Limitations of the Study
This study presents some limitations that deserve acknowledgement. The first limitation is represented by the relatively short follow-up. However, our follow-up time compares favorably with those in other published series [5, 11, 23, 35]. The impact of PPM on hospital mortality has been evaluated by the use of the geometric orifice area index instead of the EOAI. This represented an inhomogeneity when compared with our analysis of the long-term impact of PPM, where EOAI was used for definition of subgroups. However for some patients who died in-hospital an echocardiographic evaluation of the EOAi postoperatively was not available.

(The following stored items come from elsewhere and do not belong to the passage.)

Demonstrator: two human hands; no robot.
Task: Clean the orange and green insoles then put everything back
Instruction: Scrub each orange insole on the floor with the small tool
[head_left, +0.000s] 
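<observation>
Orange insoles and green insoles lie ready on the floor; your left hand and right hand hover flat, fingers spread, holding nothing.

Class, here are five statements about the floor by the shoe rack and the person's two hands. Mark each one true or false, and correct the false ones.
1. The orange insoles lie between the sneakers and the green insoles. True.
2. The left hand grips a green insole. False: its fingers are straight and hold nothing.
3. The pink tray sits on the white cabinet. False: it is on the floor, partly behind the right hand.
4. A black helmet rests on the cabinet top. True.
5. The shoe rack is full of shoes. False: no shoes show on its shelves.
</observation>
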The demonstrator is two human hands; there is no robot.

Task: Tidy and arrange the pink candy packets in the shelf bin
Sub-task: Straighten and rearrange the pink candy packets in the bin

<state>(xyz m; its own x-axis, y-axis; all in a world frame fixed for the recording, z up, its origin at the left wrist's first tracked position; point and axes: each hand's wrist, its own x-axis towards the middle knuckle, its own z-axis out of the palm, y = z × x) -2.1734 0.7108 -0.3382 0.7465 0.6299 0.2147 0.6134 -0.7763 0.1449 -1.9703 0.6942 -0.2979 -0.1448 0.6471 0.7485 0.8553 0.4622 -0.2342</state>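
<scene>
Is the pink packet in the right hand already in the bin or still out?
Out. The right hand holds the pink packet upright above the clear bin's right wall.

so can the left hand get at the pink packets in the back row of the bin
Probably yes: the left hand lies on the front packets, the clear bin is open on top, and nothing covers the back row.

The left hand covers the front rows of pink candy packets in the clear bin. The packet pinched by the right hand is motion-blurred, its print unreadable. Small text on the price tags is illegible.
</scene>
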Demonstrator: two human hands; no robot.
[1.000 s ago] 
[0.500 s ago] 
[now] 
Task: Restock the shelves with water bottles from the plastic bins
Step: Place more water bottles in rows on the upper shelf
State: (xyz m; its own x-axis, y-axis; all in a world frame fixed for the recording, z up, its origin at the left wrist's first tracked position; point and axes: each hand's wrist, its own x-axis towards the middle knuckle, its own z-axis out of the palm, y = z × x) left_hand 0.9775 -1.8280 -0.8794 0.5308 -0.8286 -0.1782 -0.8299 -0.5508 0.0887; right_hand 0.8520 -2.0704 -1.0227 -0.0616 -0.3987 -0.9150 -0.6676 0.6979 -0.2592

However, experts in the field of PPM recommend that the impact of it on survival be assessed at least 12 months after operation [40]. Finally, the impact of PPM on stress echocardiography results was not addressed; in elderly populations this has been considered a negligible issue [41]. Indeed, the good QOL performances of patients in the PPM groups testified to the lack of an impact on everyday life activity.
Conclusions
In our experience, incidence of severe PPM in the follow-up is very low. Presence of severe or moderate patient-prosthesis mismatch, although occurring in a large proportion of patients receiving small size bileaflet aortic valve prostheses, did not influence long-term outcome, left ventricular mass regression, and quality of life in a population of septuagenarians.